## Work instruction
Return, from the listing that follows, each line containing the word "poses".

## Data records
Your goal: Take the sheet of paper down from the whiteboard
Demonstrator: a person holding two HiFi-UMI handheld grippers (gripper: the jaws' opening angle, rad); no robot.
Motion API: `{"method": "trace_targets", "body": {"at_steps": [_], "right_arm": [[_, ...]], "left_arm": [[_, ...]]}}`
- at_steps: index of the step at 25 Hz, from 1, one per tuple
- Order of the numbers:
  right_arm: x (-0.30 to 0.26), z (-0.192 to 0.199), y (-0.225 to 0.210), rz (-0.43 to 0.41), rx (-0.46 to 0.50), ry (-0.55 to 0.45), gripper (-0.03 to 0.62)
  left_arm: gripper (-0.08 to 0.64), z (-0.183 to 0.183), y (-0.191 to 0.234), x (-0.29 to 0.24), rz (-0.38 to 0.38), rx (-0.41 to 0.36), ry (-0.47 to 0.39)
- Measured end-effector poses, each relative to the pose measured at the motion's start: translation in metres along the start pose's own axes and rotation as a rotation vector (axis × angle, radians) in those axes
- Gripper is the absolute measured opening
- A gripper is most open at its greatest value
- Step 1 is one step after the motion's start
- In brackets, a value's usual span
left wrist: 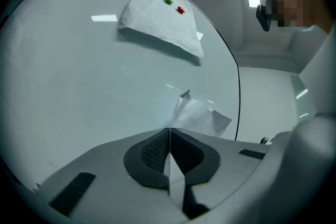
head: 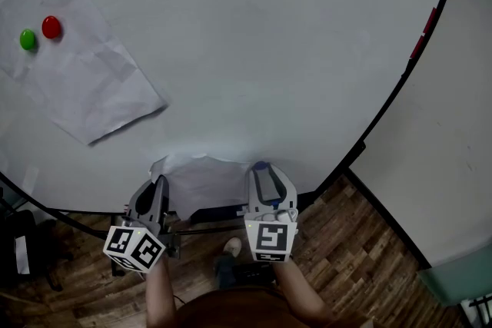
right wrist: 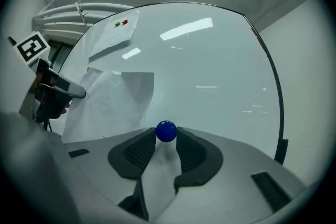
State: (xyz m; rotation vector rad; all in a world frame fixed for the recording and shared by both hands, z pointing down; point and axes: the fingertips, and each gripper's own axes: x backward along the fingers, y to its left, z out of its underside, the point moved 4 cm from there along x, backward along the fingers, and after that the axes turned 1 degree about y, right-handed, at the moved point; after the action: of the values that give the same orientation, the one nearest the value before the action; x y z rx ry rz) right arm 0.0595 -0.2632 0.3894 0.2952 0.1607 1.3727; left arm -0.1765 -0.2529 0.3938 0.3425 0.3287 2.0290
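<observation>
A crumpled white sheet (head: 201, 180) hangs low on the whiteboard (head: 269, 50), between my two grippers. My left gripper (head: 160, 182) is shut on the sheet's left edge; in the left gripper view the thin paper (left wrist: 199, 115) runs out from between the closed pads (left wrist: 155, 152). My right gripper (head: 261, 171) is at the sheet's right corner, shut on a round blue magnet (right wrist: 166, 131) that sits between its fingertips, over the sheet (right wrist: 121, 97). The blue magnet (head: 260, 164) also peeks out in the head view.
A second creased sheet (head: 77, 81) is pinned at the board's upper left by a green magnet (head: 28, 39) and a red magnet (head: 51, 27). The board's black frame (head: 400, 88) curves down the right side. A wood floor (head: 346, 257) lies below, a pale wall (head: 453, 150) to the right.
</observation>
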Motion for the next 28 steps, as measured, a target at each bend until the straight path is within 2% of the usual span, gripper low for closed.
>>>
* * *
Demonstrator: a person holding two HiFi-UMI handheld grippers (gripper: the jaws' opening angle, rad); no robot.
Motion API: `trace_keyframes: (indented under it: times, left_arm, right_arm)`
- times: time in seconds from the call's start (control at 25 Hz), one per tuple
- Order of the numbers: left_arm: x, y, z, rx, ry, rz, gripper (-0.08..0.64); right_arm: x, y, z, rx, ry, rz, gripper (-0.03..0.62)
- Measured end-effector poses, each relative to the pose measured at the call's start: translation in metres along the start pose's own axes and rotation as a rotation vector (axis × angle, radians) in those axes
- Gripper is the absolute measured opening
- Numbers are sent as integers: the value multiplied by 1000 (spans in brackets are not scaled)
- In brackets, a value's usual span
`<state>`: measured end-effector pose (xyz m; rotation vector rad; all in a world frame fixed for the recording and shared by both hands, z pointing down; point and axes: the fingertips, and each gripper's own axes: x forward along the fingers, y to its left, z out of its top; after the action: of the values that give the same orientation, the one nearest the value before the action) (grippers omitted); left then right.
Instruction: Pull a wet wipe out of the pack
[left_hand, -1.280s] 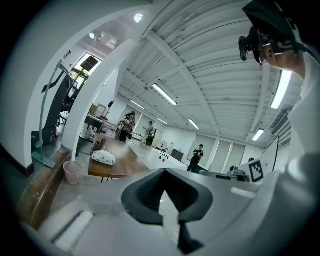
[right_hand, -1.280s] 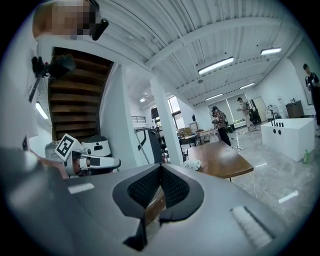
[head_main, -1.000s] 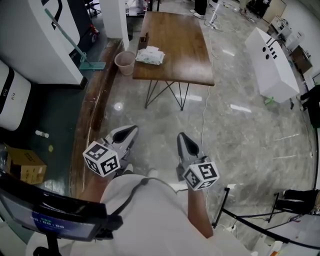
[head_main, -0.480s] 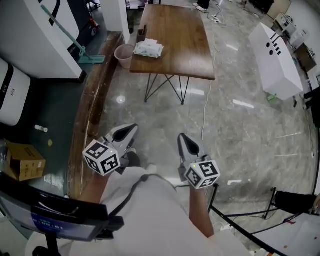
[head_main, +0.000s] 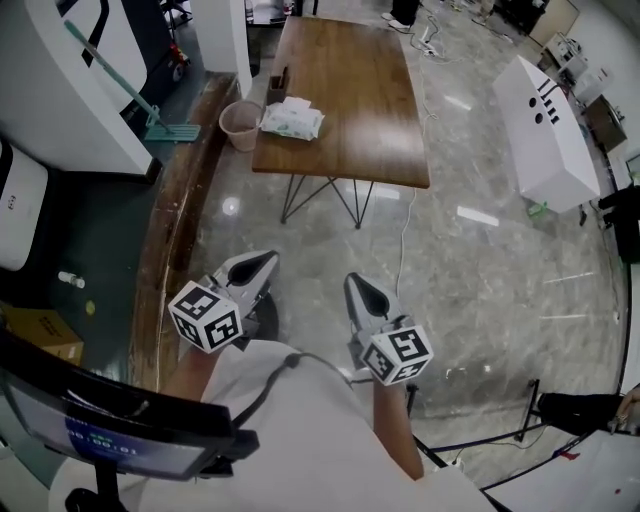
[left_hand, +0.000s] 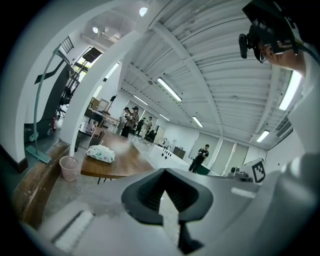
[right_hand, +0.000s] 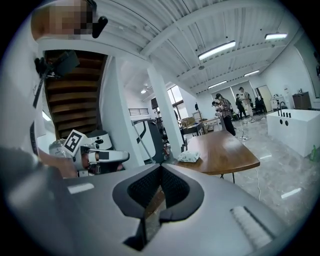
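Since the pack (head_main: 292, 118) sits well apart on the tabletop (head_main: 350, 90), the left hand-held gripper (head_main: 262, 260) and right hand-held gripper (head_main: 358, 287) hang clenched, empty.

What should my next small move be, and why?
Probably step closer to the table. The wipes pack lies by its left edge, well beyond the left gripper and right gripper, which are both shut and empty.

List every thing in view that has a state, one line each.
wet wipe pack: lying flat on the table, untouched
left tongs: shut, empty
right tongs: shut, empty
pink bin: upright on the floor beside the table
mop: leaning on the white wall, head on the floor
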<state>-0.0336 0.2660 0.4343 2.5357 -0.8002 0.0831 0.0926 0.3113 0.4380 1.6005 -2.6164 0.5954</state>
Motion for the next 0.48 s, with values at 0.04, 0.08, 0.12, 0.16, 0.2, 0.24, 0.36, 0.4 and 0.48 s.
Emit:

## Output
- Measured end-effector poses, each relative to the pose measured at the motion's start: translation in metres along the start pose's own axes and rotation as a rotation vector (axis × angle, radians) in those axes
- Measured end-effector poses, each relative to the pose measured at the call's start: translation in metres along the start pose's own axes and rotation as a rotation vector (axis × angle, radians) in those axes

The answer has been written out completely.